* [What you should do]:
Repeat only the lines below from the one that contains "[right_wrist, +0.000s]" through the final line, exactly. Omit pictures.

* [Data extract]:

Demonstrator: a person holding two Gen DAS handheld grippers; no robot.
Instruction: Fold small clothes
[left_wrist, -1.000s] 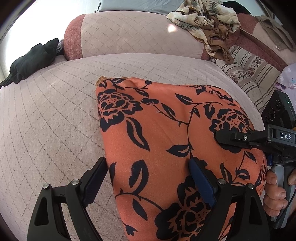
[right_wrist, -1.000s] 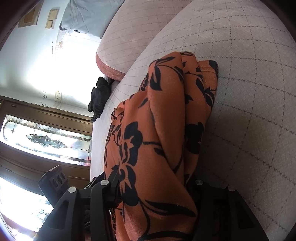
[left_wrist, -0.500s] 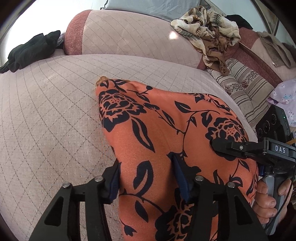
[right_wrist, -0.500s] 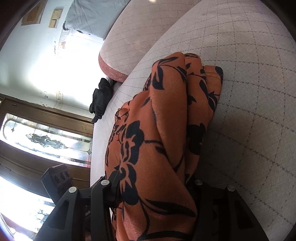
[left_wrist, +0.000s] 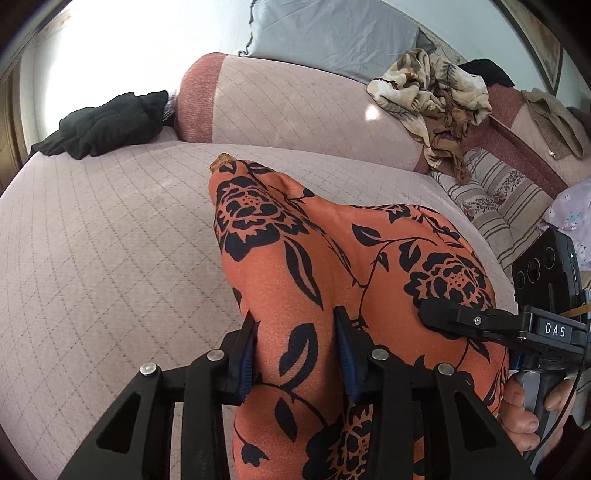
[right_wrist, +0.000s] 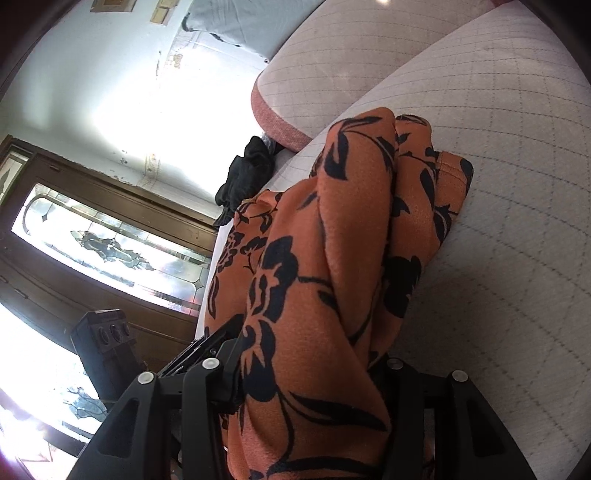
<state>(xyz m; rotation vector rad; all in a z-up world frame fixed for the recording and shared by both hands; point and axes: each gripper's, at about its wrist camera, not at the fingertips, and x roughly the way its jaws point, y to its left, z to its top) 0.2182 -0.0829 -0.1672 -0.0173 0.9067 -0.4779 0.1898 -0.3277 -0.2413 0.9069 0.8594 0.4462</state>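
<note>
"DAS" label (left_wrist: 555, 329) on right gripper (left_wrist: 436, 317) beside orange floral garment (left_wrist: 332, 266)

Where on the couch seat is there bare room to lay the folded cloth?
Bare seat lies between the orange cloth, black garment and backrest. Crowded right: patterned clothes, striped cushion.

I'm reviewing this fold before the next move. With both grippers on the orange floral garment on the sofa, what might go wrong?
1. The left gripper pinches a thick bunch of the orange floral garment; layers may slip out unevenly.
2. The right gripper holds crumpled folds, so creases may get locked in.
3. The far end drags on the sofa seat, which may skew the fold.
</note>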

* [Output for this task]:
[right_wrist, +0.000s] 
<state>(xyz m; rotation vector rad; all in a z-up world frame fixed for the recording and shared by both hands; point and axes: each gripper's, at about its wrist camera, not at the fingertips, and x roughly the way its jaws point, y to its left, z to its top) 0.2182 -0.0829 -0.1672 -0.0173 0.9067 -0.4779 0.1898 -0.3277 -0.2413 0.9069 0.8594 0.4462</state>
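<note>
"DAS" label (left_wrist: 555, 329) on right gripper (left_wrist: 436, 317) beside orange floral garment (left_wrist: 332, 266)

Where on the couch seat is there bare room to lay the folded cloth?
Bare seat lies between the orange cloth, black garment and backrest. Crowded right: patterned clothes, striped cushion.

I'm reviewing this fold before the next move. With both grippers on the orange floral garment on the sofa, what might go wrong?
1. The left gripper pinches a thick bunch of the orange floral garment; layers may slip out unevenly.
2. The right gripper holds crumpled folds, so creases may get locked in.
3. The far end drags on the sofa seat, which may skew the fold.
</note>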

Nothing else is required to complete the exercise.